Et me conduit en un lieu à la fois redoutable et familier.
Intime, personnel, resserré, où il n’y a plus ni faux-semblant ni illusion.
Un espace où la vie apparait sans que j’y sois pour quelque chose.
La raison se plie à celle du corps qui ne triche pas.
Il assène sa vérité sans artifice, sans complaisance ; la seule urgence c’est la vie.
A travers mes yeux vitreux j’assiste à un règlement auquel je m’abandonne.
Mon corps sait mieux que moi ce qu’il a à faire.

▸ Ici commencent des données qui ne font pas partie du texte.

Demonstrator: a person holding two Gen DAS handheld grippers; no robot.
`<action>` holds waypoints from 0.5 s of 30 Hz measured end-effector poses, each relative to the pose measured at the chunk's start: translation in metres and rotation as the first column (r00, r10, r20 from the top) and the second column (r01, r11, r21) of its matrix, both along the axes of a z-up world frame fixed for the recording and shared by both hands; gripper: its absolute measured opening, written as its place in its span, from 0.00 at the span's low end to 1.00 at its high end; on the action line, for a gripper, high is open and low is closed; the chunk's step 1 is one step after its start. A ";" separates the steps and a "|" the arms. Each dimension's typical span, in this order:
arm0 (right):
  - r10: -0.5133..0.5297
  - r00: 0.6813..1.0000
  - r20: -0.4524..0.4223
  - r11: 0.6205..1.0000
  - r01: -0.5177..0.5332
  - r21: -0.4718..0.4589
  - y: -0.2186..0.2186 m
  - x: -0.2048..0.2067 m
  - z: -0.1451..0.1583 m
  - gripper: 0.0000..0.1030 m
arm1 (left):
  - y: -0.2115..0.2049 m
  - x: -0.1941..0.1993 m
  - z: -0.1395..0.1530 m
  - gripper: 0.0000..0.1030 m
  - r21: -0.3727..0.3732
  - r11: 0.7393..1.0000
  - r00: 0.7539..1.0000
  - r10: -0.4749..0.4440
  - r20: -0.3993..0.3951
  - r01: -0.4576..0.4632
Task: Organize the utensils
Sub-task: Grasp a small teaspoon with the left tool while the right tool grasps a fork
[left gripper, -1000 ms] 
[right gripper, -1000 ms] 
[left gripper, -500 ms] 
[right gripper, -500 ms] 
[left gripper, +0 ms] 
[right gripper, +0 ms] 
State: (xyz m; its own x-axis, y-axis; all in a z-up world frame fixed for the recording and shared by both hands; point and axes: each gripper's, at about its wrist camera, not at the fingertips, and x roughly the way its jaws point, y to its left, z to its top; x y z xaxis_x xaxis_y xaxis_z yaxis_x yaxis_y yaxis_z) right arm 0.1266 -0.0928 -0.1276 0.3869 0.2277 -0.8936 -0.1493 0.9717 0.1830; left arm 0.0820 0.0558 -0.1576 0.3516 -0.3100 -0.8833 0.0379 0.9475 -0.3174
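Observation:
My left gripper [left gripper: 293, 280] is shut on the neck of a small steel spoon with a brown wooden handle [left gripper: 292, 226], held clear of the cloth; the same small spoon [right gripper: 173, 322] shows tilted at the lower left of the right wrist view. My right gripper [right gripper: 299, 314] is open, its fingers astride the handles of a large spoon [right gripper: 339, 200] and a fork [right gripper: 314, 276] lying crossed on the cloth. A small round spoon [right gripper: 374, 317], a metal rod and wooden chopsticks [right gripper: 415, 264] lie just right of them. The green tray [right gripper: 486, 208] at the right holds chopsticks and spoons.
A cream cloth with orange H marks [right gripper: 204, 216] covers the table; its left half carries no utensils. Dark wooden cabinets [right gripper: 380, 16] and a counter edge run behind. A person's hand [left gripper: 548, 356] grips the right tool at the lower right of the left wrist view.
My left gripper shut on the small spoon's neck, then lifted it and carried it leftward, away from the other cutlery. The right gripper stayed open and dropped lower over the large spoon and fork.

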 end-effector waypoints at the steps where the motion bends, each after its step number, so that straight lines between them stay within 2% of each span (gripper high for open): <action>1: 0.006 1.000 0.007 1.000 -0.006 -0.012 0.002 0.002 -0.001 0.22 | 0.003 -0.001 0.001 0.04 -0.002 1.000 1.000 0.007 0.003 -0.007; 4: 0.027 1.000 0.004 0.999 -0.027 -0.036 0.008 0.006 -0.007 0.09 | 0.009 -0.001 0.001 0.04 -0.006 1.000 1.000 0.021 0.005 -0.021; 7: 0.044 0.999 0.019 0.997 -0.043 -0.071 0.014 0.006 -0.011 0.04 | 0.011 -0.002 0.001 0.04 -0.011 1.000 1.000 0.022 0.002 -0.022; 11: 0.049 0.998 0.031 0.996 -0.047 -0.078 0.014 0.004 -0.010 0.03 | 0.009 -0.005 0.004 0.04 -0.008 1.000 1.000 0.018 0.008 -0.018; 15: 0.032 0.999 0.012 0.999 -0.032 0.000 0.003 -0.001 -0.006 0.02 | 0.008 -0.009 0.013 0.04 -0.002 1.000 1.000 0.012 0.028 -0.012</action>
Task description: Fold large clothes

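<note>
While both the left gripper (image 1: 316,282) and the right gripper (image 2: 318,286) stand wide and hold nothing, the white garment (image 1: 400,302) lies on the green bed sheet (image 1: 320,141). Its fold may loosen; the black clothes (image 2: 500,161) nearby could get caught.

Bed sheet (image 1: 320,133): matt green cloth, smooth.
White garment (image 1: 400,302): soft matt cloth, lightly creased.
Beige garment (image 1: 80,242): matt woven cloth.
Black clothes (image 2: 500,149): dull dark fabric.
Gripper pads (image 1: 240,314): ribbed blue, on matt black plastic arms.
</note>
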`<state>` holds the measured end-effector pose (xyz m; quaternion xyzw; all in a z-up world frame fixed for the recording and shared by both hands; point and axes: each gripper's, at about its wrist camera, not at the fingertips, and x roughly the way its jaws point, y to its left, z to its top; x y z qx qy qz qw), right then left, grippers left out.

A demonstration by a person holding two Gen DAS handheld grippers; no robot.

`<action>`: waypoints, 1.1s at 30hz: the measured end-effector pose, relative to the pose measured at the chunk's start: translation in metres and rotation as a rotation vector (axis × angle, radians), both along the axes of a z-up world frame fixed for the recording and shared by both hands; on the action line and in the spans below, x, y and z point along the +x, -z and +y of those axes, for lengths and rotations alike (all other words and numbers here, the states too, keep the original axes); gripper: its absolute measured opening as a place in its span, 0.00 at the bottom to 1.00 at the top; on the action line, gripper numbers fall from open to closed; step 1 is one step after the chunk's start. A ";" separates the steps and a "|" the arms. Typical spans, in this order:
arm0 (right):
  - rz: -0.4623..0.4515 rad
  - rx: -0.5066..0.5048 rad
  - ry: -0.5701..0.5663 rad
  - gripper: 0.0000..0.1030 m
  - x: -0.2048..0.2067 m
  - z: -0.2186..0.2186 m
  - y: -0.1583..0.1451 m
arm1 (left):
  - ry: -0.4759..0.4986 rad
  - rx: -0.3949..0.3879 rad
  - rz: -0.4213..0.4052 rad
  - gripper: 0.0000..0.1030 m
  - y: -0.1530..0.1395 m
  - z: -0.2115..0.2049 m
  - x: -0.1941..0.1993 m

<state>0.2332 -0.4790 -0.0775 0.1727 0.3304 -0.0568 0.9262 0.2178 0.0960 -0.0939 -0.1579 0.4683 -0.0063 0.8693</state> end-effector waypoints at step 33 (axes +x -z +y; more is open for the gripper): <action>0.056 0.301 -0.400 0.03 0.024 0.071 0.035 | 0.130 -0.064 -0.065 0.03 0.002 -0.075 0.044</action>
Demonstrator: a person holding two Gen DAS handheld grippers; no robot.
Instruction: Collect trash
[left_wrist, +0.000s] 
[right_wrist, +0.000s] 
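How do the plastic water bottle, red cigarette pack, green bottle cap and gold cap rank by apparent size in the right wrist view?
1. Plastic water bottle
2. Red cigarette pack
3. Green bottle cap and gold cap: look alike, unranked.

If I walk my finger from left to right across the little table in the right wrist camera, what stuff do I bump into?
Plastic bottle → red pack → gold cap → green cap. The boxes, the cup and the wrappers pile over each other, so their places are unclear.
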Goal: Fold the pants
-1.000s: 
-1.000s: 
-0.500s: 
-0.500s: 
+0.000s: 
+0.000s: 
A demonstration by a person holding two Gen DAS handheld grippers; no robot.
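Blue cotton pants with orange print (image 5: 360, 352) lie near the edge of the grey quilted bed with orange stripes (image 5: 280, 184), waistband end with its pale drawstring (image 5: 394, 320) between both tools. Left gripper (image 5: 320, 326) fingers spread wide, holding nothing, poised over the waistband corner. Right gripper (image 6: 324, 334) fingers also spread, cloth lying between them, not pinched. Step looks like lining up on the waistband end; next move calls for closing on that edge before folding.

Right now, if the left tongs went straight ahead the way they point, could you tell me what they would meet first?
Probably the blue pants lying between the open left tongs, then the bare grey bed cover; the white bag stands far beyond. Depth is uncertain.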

Je me contente de l’accompagner, tout en suivant dans ses multiples tressaillements le redoutable affrontement.
Toutes mes forces sont convoquées, requissent sans délai pour contrecarrer la progression de l’intrus, ne reste qu’un petit filet de conscience qui me rattache à la présence du monde.
Je ne sais comment s’en sortira une nouvelle fois ce corps fidèle.
Toutes ces attaques sapent un peu plus ses forces.
Un jour lui aussi s’abandonnera au grand jeu de la métamorphose.
En vieillissant je m’embellis.
Si je meurs aujourd’hui, ce sera en majesté.